With the growing popularity of over-the-top video and the increasing penetration of connected TV devices, all service providers now need a strategy to both counter and embrace online video, and potentially monetize it. Orange is no exception. The company provides a content portal on LG televisions in France already, something that gives existing Orange customers and other consumers more opportunities to engage with the brand. It is also engaged with other device manufacturers.
Meanwhile, like a number of major telcos, the company will use its own CDN (Content Delivery Network) to ensure it has a stake in the delivery of OTT video (and the opportunity to improve the Quality of Experience for online services). “CDN infrastructure is a natural extension of our networks and service platforms and leverages our historical skills as an operator,” Barnaud says, pointing to QoS management, 24/24 availability and systems reliability among other core Orange competencies.
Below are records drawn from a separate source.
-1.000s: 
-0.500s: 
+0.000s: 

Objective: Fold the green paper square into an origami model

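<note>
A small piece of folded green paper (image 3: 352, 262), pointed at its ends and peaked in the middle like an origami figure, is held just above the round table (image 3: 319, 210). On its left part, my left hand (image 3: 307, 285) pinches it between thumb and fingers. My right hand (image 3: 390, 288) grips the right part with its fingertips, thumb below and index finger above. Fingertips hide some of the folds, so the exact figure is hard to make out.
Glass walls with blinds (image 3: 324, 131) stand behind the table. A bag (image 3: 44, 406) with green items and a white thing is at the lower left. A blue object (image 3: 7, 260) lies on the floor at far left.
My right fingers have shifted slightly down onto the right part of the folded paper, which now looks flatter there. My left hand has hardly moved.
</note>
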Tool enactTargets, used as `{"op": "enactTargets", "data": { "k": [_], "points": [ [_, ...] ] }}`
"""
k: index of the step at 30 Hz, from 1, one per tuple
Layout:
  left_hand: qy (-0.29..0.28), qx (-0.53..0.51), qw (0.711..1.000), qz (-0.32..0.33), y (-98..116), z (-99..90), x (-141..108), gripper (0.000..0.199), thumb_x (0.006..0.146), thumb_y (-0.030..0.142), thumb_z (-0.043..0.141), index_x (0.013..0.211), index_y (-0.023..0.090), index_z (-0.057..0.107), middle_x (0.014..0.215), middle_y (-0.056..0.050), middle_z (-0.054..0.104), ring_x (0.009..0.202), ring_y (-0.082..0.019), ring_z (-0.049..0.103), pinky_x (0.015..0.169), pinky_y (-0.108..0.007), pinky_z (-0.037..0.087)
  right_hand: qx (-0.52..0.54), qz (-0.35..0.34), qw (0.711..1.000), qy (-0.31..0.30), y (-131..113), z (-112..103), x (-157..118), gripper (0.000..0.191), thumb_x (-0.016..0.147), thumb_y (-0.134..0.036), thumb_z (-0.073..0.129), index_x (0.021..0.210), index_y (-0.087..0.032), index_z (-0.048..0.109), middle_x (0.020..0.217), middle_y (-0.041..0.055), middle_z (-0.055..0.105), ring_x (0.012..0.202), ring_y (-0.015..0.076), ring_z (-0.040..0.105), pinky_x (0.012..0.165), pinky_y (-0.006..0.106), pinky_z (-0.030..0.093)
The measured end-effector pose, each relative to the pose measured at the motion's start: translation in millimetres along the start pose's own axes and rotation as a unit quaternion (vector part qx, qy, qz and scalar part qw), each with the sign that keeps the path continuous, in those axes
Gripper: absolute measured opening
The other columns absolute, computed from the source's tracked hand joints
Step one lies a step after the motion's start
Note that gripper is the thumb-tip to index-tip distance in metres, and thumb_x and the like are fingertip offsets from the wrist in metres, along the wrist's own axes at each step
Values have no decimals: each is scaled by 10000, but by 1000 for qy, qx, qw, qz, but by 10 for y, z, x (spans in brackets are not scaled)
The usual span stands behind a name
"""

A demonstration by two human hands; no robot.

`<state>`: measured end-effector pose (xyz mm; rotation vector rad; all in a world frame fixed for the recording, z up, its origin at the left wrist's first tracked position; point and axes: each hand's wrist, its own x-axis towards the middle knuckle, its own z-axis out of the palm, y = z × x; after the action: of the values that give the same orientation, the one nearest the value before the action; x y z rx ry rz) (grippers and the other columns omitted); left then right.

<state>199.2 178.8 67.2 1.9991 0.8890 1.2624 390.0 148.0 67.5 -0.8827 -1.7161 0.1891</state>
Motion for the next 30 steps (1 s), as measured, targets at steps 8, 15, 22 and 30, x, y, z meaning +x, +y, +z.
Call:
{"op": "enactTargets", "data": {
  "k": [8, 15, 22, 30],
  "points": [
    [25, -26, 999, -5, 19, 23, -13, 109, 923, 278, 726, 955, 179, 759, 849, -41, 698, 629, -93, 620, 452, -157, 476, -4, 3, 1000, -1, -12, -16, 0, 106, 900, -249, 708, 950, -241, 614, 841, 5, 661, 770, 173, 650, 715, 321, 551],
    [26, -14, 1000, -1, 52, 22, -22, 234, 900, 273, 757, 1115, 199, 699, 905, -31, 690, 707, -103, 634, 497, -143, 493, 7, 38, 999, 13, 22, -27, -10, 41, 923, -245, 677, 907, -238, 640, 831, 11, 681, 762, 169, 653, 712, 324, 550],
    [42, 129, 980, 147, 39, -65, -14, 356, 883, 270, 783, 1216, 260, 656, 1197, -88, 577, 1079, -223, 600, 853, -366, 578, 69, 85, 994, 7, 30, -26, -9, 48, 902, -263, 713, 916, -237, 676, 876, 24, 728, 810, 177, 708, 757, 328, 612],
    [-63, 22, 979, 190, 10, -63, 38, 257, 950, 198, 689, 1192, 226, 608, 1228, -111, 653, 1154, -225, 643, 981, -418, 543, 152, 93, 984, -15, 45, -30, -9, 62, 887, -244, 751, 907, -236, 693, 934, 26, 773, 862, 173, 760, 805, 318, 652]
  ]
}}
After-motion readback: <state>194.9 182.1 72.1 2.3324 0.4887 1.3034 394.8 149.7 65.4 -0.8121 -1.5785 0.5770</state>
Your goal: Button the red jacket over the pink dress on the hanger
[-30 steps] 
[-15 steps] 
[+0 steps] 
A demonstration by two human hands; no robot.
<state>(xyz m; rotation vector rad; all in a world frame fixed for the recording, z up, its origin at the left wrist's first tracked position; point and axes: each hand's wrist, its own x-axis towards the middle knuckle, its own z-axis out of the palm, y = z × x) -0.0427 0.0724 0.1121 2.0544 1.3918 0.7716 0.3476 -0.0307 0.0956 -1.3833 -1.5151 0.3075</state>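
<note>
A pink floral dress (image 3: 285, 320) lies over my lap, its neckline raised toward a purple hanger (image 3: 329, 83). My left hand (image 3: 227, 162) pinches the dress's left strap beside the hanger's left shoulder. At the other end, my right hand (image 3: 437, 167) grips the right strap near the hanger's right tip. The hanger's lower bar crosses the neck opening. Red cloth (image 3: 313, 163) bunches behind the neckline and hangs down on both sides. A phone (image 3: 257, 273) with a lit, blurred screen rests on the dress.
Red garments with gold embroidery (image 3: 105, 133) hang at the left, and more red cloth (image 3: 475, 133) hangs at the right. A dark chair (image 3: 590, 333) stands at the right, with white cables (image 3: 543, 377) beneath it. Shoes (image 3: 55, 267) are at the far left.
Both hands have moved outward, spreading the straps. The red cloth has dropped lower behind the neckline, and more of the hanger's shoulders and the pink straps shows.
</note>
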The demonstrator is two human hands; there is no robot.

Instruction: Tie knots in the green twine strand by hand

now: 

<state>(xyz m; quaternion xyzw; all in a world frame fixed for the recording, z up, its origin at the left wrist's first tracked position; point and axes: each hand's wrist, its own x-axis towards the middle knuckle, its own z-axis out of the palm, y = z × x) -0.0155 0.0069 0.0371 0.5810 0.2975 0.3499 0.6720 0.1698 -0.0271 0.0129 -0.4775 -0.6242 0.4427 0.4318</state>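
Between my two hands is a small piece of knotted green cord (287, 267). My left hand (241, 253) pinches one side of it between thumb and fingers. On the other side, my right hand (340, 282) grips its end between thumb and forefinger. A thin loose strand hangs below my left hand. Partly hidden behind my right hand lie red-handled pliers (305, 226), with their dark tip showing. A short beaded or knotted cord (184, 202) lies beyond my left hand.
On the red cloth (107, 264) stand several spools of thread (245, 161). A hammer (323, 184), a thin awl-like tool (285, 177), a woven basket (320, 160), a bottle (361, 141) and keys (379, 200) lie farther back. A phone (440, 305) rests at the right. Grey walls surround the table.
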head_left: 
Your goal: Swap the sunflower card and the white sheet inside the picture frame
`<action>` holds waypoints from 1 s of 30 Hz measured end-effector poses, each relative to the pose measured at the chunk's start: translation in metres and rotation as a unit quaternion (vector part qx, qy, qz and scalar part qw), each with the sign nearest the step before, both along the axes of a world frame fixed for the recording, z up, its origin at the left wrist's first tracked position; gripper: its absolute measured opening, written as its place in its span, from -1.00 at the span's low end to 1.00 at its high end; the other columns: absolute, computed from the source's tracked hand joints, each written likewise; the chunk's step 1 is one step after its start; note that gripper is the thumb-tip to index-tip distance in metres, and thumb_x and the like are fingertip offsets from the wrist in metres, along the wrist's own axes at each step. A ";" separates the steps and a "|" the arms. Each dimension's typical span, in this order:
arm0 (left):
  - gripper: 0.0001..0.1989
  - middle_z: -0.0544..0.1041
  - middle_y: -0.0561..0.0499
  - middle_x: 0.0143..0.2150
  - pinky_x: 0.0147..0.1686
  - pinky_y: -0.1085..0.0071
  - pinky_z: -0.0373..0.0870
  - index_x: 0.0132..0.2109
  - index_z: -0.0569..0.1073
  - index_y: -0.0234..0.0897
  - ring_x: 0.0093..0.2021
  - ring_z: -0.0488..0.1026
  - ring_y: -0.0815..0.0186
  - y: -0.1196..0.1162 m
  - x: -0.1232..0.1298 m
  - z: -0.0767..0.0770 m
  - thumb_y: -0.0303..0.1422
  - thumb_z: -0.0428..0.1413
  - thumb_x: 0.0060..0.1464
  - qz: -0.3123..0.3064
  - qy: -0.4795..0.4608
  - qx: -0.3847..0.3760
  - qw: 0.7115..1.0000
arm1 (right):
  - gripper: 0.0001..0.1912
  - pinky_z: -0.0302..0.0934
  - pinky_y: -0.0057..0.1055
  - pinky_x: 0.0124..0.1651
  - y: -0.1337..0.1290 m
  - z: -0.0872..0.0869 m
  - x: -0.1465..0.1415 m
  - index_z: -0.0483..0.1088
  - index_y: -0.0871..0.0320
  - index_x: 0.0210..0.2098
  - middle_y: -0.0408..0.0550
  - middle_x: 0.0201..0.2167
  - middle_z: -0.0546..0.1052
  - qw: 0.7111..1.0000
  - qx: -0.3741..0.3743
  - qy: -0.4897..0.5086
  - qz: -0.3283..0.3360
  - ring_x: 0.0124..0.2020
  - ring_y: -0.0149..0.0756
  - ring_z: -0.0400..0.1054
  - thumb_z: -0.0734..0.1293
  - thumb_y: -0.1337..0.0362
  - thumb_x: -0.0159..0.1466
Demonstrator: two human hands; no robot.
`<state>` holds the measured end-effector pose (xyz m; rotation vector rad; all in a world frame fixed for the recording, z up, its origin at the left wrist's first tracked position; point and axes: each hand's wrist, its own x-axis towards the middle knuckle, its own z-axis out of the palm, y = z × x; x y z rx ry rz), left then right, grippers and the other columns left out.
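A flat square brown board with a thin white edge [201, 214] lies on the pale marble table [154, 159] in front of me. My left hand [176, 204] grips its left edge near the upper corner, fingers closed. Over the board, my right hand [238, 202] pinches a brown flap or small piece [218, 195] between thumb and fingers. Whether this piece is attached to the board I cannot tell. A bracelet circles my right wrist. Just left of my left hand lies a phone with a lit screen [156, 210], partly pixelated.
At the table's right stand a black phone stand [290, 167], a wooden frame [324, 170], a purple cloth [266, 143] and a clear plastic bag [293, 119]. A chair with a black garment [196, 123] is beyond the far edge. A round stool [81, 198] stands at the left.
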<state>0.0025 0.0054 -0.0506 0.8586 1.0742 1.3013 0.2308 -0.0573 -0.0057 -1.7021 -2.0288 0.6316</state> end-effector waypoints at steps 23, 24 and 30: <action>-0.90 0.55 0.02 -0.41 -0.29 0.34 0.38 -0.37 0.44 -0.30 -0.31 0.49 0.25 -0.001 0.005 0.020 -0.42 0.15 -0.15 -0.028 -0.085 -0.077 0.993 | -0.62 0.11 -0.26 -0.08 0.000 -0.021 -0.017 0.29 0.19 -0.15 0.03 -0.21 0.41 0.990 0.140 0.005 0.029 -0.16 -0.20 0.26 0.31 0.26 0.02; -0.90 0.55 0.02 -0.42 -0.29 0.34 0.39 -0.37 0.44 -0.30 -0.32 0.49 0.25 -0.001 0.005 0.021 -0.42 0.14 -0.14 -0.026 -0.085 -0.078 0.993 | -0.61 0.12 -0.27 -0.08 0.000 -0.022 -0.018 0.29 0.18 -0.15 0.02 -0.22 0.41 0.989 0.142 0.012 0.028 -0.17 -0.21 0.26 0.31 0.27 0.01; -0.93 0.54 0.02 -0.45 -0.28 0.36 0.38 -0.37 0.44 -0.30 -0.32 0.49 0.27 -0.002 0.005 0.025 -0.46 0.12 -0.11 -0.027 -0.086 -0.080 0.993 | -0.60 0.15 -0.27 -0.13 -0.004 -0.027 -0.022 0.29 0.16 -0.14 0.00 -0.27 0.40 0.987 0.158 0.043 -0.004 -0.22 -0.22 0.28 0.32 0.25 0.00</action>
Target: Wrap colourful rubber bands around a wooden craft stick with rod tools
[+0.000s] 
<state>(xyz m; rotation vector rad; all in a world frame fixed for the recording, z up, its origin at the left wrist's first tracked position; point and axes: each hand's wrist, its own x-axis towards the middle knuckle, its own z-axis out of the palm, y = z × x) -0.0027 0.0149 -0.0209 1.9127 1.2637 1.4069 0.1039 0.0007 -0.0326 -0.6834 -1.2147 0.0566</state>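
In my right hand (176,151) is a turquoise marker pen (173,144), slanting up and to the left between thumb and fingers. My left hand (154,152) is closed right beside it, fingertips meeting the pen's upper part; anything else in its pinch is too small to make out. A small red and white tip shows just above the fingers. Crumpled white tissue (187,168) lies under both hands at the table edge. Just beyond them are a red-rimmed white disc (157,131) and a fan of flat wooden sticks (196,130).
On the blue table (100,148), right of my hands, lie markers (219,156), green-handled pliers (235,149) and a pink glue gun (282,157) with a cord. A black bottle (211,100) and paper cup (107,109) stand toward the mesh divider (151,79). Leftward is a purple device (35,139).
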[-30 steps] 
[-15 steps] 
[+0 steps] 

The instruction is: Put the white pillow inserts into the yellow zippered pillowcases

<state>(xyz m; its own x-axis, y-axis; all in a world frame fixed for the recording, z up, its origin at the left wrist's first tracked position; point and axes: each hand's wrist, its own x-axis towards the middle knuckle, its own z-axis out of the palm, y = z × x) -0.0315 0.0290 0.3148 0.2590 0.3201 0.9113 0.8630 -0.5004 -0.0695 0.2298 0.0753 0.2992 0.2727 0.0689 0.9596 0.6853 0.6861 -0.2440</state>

The company is also gearing itself to integrate Web-powered entertainment experiences into the IPTV offering more closely. Barnaud explains: “We have had a browser-based strategy for several years and can use our expertise to provide an enriched TV experience that can take advantage of content from the Web, like interactive TV ads connecting to third-party Web servers, and specific events that mix live and Web content.” He says Orange is currently working on a content recommendation solution that harnesses social networks, providing an example of how it can go further in exploiting Web content.
“Our approach to integrating Web services on TV remains very TV-centric,” he adds. “We aim to deliver relevant and tailored services to the customer. Today, the Web as we know it on PC is not easy to use on a TV. Our job is to select the right services and make them relevant on TV in terms of usage.”
Barnaud points out that overall, it is the guarantee of a premium quality service that sets Orange apart from today’s over-the-top services, however. He highlights the company’s end-to-end control of the content distribution chain and the associated services, from the content platform and portals to the end user device, including network elements covering CDNs, routers, DSLAMs and domestic gateways. In short, the company has the infrastructure to compete on every level, whether via broadband or the managed network.
One of the next big challenges for Orange, and one that will confront most major Pay TV operators in the next few years, is how to rationalise the service delivery that is now encompassing multiple access networks, managed and unmanaged video and an increasing array of devices. Barnaud reveals: “We are working on the convergence of our content platforms, starting with the unification of the content management and other service enablers. We are also working on the convergence of the content specific protocols that were previously different according to the screen and access used.”
With Orange’s TV service now available via FTTH and DSL, and live feeds coming over satellite and digital terrestrial as well as IPTV, the company is also migrating to a unique core platform for all its fixed TV services. Barnaud acknowledges the growing interest in the industry around the possibility that all video services across all platforms could converge around HTTP adaptive streaming, including for set-top boxes. He says: “Given the success of the protocols and formats that emerged from the web and IT actors, it is difficult not to consider that kind of convergence.”
He says the challenge, as a network and service operator, is to find the balance that delivers the benefits of open protocols and softwares and the performance, security and quality that is enabled by a good vertical, end-to-end integration of content, platforms, networks and devices.